Manage jobs¶

Job queue¶

Mirantis Secure Registry (MSR) uses a job queue to schedule batch jobs. Jobs are added to a cluster-wide job queue, and then consumed and executed by a job runner within MSR.

All MSR replicas have access to the job queue, and have a job runner component that can get and execute work.

How it works¶

When a job is created, it is added to a cluster-wide job queue and enters the waiting state. When one of the MSR replicas is ready to claim the job, it waits a random time of up to 3 seconds to give every replica the opportunity to claim the task.

A replica claims a job by adding its replica ID to the job. That way, other replicas will know the job has been claimed. Once a replica claims a job, it adds that job to an internal queue, which in turn sorts the jobs by their scheduledAt time. Once that happens, the replica updates the job status to running, and starts executing it.
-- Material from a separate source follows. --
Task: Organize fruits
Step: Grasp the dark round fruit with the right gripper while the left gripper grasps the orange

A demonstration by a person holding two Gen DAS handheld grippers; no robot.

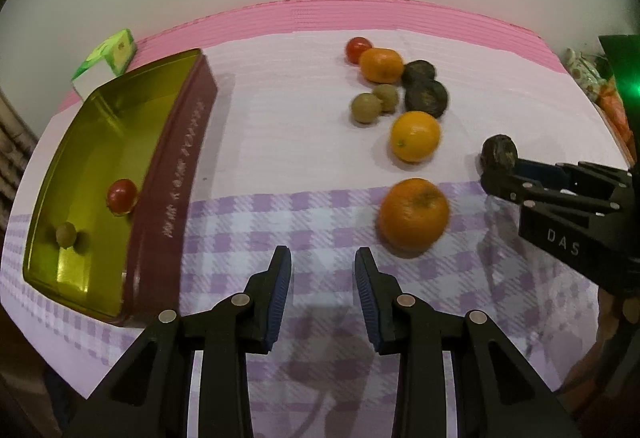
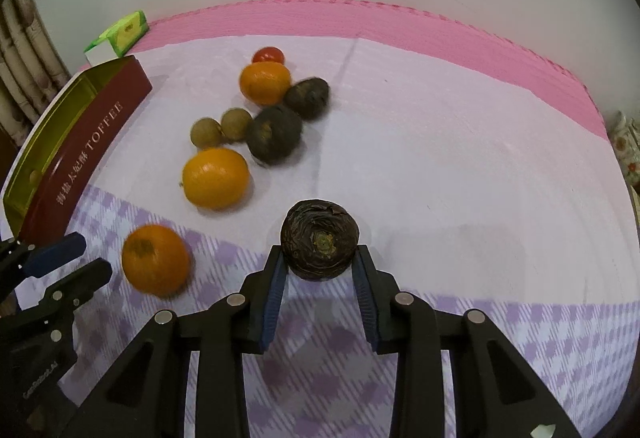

The job runner component of each MSR replica keeps a heartbeatExpiration entry on the database that is shared by all replicas. If a replica becomes unhealthy, other replicas notice the change and update the status of the failing worker to dead. Also, all the jobs that were claimed by the unhealthy replica enter the worker_dead state, so that other replicas can claim the job.

Job types¶

MSR runs periodic and long-running jobs. The following is a complete list of jobs you can filter for via the user interface or the API.

Job types¶
Job	Description
gc	A garbage collection job that deletes layers associated with deleted images.
onlinegc	A garbage collection job that deletes layers associated with deleted images without putting the registry in read-only mode.
onlinegc_metadata	A garbage collection job that deletes metadata associated with deleted images.
onlinegc_joblogs	A garbage collection job that deletes job logs based on a configured job history setting.
metadatastoremigration	A necessary migration that enables the `onlinegc` feature.
sleep	Used for testing the correctness of the jobrunner. It sleeps for 60 seconds.
false	Used for testing the correctness of the jobrunner. It runs the `false` command and immediately fails.
tagmigration	Used for synchronizing tag and manifest information between the MSR database and the storage backend.
bloblinkmigration	A DTR 2.1 to 2.2 upgrade process that adds references for blobs to repositories in the database.
license_update	Checks for license expiration extensions if online license updates are enabled.
scan_check	An image security scanning job. This job does not perform the actual scanning, rather it spawns `scan_check_single` jobs (one for each layer in the image). Once all of the `scan_check_single` jobs are complete, this job will terminate.
scan_check_single	A security scanning job for a particular layer given by the `parameter: SHA256SUM`. This job breaks up the layer into components and checks each component for vulnerabilities.
scan_check_all	A security scanning job that updates all of the currently scanned images to display the latest vulnerabilities.
update_vuln_db	A job that is created to update MSR’s vulnerability database. It uses an Internet connection to check for database updates through `https://dss-cve-updates.docker.com/` and updates the `dtr-scanningstore` container if there is a new update available.
scannedlayermigration	A DTR 2.4 to 2.5 upgrade process that restructures scanned image data.
push_mirror_tag	A job that pushes a tag to another registry after a push mirror policy has been evaluated.
poll_mirror	A global cron that evaluates poll mirroring policies.
webhook	A job that is used to dispatch a webhook payload to a single endpoint.
nautilus_update_db	The old name for the `update_vuln_db` job. This may be visible on old log files.
ro_registry	A user-initiated job for manually switching MSR into read-only mode.
tag_pruning	A job for cleaning up unnecessary or unwanted repository tags which can be configured by repository admins.

Job status¶

Jobs can have one of the following status values:

Job values¶
Status	Description
waiting	Unclaimed job waiting to be picked up by a worker.
running	The job is currently being run by the specified `workerID`.
done	The job has successfully completed.
errors	The job has completed with errors.
cancel_request	The status of a job is monitored by the worker in the database. If the job status changes to `cancel_request`, the job is canceled by the worker.
cancel	The job has been canceled and ws not fully executed.
deleted	The job and its logs have been removed.
worker_dead	The worker for this job has been declared `dead` and the job will not continue.
worker_shutdown	The worker that was running this job has been gracefully stopped.
worker_resurrection	The worker for this job has reconnected to the databases and will cancel this job.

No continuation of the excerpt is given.